China’s long road to unwinding years of market and economic turmoil present an “interesting” tactical opportunity across equities and fixed income which can be accessed through ETFs, according to Will Bartleet, CIO at Pacific Asset Management.
Speaking to ETF Stream, Bartleet (pictured) identified two key forcing that have transformed investor perceptions of Chinese assets since 2020.
“The first is from an economic perspective, the real estate market – by some estimates 30% of Chinese GDP – the government started to address some of the debt issues with Chinese developers but it was already too late as they had already taken on huge amounts of debt.
“China decided to address this issue, knowing this would cause a slowdown, but knowing if they did not, they would risk a Japanese style bubble and then potentially lost decades.” Bartleet said.

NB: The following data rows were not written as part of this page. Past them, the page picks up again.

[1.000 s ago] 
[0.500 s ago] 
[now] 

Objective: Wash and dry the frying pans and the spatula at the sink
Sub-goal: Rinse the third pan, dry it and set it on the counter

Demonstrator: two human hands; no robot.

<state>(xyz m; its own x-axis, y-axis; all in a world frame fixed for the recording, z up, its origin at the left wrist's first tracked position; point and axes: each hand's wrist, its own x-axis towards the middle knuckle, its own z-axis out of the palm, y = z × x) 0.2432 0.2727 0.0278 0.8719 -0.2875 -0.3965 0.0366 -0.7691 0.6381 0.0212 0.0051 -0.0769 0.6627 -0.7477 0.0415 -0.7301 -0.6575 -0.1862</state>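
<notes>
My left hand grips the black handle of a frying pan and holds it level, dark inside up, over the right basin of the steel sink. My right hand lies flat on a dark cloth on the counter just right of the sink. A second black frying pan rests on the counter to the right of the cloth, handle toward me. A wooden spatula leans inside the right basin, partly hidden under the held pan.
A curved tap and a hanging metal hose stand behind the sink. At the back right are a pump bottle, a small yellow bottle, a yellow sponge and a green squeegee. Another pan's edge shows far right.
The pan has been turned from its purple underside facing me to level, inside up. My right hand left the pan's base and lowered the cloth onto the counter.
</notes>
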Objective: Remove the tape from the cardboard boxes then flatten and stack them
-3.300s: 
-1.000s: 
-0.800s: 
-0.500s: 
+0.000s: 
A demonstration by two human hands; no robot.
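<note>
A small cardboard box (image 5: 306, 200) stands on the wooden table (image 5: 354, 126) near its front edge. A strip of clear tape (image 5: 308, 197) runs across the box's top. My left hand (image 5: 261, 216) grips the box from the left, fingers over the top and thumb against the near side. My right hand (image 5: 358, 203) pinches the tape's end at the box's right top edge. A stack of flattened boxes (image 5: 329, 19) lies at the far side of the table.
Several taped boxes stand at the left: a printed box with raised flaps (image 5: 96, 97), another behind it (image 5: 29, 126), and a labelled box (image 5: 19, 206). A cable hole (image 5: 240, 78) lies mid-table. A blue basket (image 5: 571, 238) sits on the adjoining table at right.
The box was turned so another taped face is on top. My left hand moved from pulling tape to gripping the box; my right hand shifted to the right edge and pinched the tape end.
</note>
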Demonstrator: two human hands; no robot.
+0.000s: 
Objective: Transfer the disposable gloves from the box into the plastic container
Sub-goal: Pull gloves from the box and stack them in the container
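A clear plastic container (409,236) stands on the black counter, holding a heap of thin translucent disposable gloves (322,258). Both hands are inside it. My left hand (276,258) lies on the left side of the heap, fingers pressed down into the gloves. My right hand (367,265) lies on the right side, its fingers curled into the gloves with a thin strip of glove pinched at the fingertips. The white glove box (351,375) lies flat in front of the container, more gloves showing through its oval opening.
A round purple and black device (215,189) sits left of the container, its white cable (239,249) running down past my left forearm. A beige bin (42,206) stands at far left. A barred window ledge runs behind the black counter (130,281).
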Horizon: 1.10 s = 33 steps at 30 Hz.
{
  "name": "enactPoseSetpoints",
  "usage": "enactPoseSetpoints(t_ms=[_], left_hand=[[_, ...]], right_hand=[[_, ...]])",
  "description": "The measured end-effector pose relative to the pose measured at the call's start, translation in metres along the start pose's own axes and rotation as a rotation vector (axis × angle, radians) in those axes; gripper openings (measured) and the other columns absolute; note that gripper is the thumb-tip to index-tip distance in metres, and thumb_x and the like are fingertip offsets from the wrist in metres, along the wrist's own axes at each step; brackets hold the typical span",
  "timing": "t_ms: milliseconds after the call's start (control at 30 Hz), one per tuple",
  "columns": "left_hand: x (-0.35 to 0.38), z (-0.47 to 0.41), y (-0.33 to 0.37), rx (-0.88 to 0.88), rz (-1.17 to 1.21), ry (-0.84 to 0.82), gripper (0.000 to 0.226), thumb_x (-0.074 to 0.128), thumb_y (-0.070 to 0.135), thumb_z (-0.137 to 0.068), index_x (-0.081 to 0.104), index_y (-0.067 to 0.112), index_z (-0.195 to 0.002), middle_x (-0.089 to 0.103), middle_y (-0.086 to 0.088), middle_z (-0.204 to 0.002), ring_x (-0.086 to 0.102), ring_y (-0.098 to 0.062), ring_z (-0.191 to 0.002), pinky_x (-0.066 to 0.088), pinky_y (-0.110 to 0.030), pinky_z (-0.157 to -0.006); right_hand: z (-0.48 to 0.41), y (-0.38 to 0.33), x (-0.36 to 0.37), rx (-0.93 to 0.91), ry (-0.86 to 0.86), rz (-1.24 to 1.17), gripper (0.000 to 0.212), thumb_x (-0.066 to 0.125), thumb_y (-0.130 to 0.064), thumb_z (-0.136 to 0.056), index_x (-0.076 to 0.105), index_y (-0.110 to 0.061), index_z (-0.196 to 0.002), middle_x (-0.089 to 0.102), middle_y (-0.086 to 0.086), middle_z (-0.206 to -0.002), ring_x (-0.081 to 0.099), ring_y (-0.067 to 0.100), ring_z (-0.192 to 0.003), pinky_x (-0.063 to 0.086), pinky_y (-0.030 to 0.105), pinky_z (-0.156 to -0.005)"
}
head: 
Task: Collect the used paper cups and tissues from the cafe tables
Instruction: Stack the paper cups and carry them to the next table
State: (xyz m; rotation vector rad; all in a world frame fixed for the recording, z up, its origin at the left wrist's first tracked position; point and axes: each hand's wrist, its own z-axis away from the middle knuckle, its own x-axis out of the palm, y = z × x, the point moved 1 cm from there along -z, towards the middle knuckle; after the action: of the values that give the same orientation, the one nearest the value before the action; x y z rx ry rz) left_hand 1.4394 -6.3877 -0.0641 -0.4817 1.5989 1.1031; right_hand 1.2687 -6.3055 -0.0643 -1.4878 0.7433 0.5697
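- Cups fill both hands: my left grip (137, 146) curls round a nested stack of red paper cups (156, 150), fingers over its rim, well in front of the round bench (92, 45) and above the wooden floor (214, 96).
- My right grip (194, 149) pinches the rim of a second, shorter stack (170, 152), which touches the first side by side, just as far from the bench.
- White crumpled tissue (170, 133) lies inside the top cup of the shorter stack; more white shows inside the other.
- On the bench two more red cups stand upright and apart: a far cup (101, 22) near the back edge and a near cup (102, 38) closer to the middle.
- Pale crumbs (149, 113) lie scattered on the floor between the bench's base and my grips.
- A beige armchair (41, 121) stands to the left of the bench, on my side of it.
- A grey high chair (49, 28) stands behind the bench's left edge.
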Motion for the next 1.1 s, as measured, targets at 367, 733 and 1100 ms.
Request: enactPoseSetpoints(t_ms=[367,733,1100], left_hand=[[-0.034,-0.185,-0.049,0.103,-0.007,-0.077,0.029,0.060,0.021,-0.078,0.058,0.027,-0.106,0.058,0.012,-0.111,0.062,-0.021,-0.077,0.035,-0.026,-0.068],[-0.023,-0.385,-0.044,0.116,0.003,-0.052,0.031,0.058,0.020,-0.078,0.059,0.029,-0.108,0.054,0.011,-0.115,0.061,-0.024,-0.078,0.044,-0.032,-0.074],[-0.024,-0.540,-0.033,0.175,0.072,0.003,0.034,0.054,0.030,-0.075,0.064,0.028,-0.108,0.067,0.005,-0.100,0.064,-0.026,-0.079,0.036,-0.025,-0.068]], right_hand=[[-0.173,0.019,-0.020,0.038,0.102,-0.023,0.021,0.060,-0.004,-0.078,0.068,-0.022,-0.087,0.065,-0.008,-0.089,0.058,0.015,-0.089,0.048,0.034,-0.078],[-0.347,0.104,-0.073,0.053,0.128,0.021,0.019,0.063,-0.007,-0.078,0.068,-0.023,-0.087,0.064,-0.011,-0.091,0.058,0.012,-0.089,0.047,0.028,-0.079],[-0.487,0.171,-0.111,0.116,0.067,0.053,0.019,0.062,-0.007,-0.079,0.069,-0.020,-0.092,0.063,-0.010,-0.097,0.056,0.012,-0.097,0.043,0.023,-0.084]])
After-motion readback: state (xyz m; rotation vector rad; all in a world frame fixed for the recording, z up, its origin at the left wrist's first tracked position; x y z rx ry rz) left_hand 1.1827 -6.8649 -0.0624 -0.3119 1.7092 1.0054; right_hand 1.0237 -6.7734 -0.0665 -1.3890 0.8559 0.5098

While this signalled glaring red flags for China’s high yield credit market, the country’s equity market was also hampered by a raft of regulatory actions taken against the country’s largest tech companies.
“From a market perspective, the government took on China’s equivalent of the ‘Magnificent Seven’, which were incredibly dominant, profitable and had been leading the stock market.
“From there, those companies have fallen dramatically and more than a trillion dollars have been wiped off of their valuations.”
Playing the recovery with ETFs
However, Bartleet argued more than three years on, these dynamics are “well-understood” and as much as US and European regulators set about rewiring the western financial landscape following the Global Financial Crisis (GFC), there may be pockets of recovery opportunity in China.
On property market debt, he noted regulators have started to ease rules – such as the ‘three red lines’ – and local governments have started offering additional support.
To capture this trend, Pacific AM allocated to the Tabula Haitong Asia ex-Japan High Yield Corp USD Bond ESG UCITS ETF (TAHY) last November, when the ETF boasted an average yield to maturity of around 20%.
TAHY currently yields near 14%, with a weighted average duration of 2.5 years, a 36% China allocation and 20% allocation to the country’s property sector, which “has come down quite a lot”, Bartleet said.
“In a very quiet way, this sector has been rallying quite sharply since we bought it. From here, with yields where they are and low duration, we still think it is a very interesting way to play that recovery.”
He said the exposure remains interesting with yields still elevated and added its longevity is less about market timing and more about how yields continue to fall as prices rally.
On China tech equities, Bartleet said the firm allocated to the HSBC Hang Seng Tech UCITS ETF (HSTC) in January as the market showed “signs of real capitulation” and media coverage of the country being ‘uninvestable’ came to a head.
He noted the broad sector was trading at a premium to US tech companies in 2020 and now trades at “half those valuations”, even as earnings remain positive and earnings expectations have recovered slightly.
"It is a really interesting allocation – clearly extremely volatile – but everybody loved those companies prior to 2020 as they grew rapidly, they are still amazing companies and they still have a huge amount of growth to come from AI and they are finally incredibly cheap,” he said.
On the timeline for the HSTC trade, Bartleet said it is likely to be shorter-term than his team’s position in TAHY, owing to the potentially more tactical nature of the rally and regional equity allocations shifting away from emerging markets on a structural basis.
Overall, HSTC and TAHY currently comprise 1.5% and 1%, respectively, of Pacific AM’s balanced portfolio.
“We bought the ETFs as a pair, rather than just one allocation," Bartleet said. "When you look at the correlation between these two, it is very low – around 0.3 – and we think they address the two main issues in China that the government must solve.”